The software will run on inexpensive dumb hardware from whitelabel manufacturers such as Quanta computers. The secret sauce in hardware that gave Cisco big margins is increasingly replaced by software that is good enough (e.g. You can use SDN controller and a cheap switch hardware to replace very expensive Cisco stuff). The trend in Enterprises and telcos is to use cloud (AWS, GCE, Azure,...) and open source (aka Facebook Open Compute) so the hardware spending has slowed down. (in tier 1 carrier I deal with, all new deployments must be on Openstack that uses whitelabel hardware purchased in bulk). EMC, Oracle, Cisco, HP are facing the impacts of such decisions.
White box switches are all great in the data center if we are talking about a shitload of layer 2 and TRILL, but somebody still has to manufacture the core routers capable of advanced IP layer 3 features at line rate 400-1000Gbps bus backplane per slot. You're not going to whitebox replace an ASR9010 with 3rd generation line cards.
It's a much smaller market than the old "everything with more than one network port should be Cisco" mantra, though. Yeah, Cisco won't disappear any time soon, but their market is shrinking.
And they won't be trusted or used by large carriers for serious POPs for many years. New manufacturers have tried to show up on the market and sell routers that are designed to be highly redundant and offer a full suite of layer 3 feature set to handle full global v6/v6 routing tables.
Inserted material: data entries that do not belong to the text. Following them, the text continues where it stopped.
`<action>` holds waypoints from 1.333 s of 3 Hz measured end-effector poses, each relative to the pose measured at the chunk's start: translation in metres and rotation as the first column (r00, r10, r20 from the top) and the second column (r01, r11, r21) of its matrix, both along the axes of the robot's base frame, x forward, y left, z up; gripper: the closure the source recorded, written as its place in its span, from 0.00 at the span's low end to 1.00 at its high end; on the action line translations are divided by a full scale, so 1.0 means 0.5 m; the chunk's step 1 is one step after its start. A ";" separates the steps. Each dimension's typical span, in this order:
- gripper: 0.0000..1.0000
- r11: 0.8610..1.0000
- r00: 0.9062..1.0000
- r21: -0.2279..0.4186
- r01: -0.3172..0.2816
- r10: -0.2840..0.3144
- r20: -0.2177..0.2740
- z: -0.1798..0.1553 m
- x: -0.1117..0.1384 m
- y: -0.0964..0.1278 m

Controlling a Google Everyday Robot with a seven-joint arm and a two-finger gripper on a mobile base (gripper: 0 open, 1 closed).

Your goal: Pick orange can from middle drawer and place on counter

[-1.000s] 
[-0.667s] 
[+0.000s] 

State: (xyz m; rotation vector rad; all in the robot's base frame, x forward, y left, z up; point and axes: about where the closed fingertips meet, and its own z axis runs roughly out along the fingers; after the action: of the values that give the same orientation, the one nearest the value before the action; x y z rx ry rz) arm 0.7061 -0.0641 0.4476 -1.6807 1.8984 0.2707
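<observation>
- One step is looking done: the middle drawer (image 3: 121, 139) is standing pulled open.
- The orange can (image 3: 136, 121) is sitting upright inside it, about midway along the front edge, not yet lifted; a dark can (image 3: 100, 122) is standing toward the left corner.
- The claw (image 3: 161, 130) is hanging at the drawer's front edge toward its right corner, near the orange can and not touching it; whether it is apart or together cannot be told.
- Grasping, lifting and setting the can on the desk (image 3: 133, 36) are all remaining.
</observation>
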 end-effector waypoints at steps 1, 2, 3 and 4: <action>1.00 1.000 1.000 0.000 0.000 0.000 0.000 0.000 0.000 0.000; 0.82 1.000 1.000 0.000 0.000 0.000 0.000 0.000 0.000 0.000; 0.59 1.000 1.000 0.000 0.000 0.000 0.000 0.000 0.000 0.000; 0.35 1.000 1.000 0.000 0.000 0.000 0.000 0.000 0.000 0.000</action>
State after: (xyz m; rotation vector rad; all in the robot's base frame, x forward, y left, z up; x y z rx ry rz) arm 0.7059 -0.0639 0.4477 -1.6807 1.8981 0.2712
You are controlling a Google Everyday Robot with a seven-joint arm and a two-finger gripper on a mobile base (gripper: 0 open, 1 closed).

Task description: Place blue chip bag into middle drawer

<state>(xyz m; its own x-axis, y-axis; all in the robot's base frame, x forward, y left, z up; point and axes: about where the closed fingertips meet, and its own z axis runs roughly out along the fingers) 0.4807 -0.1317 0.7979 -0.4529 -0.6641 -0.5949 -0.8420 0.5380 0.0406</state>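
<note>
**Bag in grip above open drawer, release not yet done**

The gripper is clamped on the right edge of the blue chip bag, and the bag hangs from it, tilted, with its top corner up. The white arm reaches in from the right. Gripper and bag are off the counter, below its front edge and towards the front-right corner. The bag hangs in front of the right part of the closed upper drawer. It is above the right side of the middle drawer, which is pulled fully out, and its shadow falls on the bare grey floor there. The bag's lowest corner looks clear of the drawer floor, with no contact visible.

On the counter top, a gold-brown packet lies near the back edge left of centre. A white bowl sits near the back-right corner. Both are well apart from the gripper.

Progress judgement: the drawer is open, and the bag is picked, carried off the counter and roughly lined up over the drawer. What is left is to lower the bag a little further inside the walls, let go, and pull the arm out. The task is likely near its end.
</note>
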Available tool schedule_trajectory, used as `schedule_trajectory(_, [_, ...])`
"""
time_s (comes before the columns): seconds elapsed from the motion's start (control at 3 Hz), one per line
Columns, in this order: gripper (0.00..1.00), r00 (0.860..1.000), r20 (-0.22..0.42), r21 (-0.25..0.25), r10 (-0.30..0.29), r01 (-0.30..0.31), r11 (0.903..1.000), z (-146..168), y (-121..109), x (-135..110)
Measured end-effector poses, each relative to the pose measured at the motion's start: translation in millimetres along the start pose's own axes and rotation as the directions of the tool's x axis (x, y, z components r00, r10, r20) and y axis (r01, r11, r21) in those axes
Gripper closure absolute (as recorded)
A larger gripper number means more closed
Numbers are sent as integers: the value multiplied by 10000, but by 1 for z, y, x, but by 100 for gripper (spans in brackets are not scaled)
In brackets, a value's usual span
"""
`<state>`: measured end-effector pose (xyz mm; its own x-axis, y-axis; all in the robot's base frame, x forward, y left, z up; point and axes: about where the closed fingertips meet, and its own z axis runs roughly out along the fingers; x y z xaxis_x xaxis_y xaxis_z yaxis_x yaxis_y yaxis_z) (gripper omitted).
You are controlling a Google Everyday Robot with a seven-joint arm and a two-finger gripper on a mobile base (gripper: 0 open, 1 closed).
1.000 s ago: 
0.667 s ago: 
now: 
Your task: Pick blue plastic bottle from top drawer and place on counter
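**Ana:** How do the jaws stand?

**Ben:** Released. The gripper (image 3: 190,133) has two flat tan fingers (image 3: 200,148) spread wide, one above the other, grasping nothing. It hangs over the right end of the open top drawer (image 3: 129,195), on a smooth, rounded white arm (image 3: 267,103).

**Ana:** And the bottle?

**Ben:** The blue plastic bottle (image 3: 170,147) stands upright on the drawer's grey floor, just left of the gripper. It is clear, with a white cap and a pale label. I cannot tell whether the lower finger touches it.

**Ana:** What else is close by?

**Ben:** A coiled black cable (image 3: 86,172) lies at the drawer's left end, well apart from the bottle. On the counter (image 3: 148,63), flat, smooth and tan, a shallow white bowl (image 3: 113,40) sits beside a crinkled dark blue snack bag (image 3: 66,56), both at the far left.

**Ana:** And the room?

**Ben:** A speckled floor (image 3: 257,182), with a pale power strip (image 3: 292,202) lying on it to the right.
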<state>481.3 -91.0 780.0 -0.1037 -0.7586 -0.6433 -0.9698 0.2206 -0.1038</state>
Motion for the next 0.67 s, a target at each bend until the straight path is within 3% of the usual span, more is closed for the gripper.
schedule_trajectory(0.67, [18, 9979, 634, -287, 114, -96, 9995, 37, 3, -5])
They've either failed or been acquired.
Major ISP backbones are very risk averse, when you're trying to run a six nines availability IP services POP. The routing software needs to be rock solid and mature when you're looking at a twin pair of core routers in a node that might be handling 200-300 Gbps of traffic and critical edge peering/transit connections.
My counterargument is that Tomahawk LC (the third generation LCs referenced by parent) are just NP5 and Mellanox just picked up EzChip. I imagine you'll see whitebox competitors targeting large swaths that use ASR9K for the datapath resources it provides (perhaps Mellanox will even build this box).
Others, such as in my particular space, were previously forced to ASR9K or similar for scale reasons (because scaling full tables is hard when you need capacity too), but Broadcom's Jericho chips hit the scale mark with added TCAM, kicking us from $200K-ish/PoP for barely meeting needs to $60K/PoP way over provisioned in the case of NCS5501 or Arista 7280R. Of course, there are caveats to how this works out, but good enough is good enough!
Customer mix is important for margins. SPs, for example, are notorious for getting bottom dollar deals for their scale and ability to play the other side. And sure, they need the feature set of ASR9K. But when the rest of the mix (higher margin) looks around, they see that the scale promises are unnecessary for their operations and move on to lower cost boxes.
Substitute Python for bash and I get the same sense from Kubernetes.. I'm not sure it's fair to say "before the problem is well understood... But maybe. Whatever Google had going on internally Kubernetes is very much figuring it out along the way at almost every level. If you are wanting to use on AWS then you have kops, kube-up, hyperkube, protokube; a dizzying, un-approachable and interconnected ecosystem of launch scripts/programs. Very strange interop decisions with AWS, but hard to fault because it's darn near one person trying to manage all AWS integrations.
AWS, Azure or GCE....or if you insist on your own hw, just what spit and bailing wire you minimally require... at least you will own and understand it.
What's good about it? It's a bunch of different dumpster fires created by a bunch of committees across a bunch of companies which mostly compete with each other, and as such have no real incentive or motivation to have it all work well together even if they had the ability to, and the ability alone is seriously in question.
I tried to use OpenStack 4 years in our new PaaS product. I ended up pulling it and using the regular, well baked tools built into our managed hardware. I see much hasn't changed in those intervening years.
OpenStack is open source. It can be forked, modified, whatever. Let me know when you manage to build your own AWS cloud with Amazon's software and then I'll entertain the thought that they are comparable.